Repairs to oil-refining equipment cost $81 million, Coffeyville Resources said in a regulatory filing. Repairs at a fertilizer mill attached to the refinery cost $4 million, the filing said.
The refinery -- about 65 miles north of Tulsa -- was shut for more than seven weeks after the Verdigris River topped its banks July 1 and swamped the 101-year-old plant. Crude oil spilled from a storage tank, mixing with floodwater that destroyed 300 homes in Coffeyville.
Cleaning up the oil is expected to cost $7 million to $10 million, the company filing said. The cleanup will probably be finished by the end of December.
Payments to cover damage to homes and other neighboring properties may cost $25 million to $30 million, the company said.
Coffeyville Resources -- based in Sugar Land, Texas, and owned by Goldman Sachs Capital Partners and the buyout firm Kelso & Co. -- said it can't estimate how much it may be required to pay in environmental penalties.
Before the flood, the 101-year-old plant produced 2.1 million gallons of gasoline and 1.7 million gallons of diesel and similar fuels a day.
Goldman Sachs and Kelso plan to sell a 19 percent stake in Coffeyville Resources for as much as $375 million, according to the filing. The firms bought the refinery and fertilizer
mill in June 2005 from Pegasus Capital Advisors LP for $727 million.

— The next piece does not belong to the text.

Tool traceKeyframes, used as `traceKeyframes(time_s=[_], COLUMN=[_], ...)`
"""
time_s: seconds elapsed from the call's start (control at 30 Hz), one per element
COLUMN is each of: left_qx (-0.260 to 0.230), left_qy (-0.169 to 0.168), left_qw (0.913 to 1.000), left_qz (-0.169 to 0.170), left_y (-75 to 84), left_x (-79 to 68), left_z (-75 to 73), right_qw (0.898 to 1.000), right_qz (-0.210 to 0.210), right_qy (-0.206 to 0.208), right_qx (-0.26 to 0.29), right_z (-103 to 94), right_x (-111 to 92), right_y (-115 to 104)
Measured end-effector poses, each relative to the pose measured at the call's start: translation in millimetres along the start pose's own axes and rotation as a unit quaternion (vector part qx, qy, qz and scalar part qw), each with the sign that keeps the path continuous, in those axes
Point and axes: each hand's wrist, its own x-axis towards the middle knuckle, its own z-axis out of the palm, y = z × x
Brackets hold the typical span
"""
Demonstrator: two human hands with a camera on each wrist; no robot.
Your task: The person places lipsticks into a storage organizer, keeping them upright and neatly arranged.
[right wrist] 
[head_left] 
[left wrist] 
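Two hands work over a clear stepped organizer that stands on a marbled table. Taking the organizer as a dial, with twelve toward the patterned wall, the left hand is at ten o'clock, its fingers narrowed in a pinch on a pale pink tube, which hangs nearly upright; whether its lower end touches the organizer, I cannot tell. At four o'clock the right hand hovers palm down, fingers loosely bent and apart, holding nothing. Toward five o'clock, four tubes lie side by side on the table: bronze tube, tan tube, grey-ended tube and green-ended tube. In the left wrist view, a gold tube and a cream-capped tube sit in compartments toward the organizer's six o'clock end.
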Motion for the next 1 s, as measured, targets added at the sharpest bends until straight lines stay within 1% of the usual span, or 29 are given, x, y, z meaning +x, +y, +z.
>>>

In another matter, Coffeyville Resources said a disruption occurred Thursday at the refinery when a nitrogen fertilizer unit lost air, causing flaring -- the burning of chemicals into the air.
"We lost air products to our nitrogen fertilizer facility. That caused a ripple effect into the refinery," company spokesman Steve Eames told Bloomberg News in a telephone interview. "Everything is up and running."
Non-essential personnel were "briefly" evacuated, Eames said.
He declined to say if the disruption affected production.
The Tulsa World Business staff contributed to this report by Bloomberg News.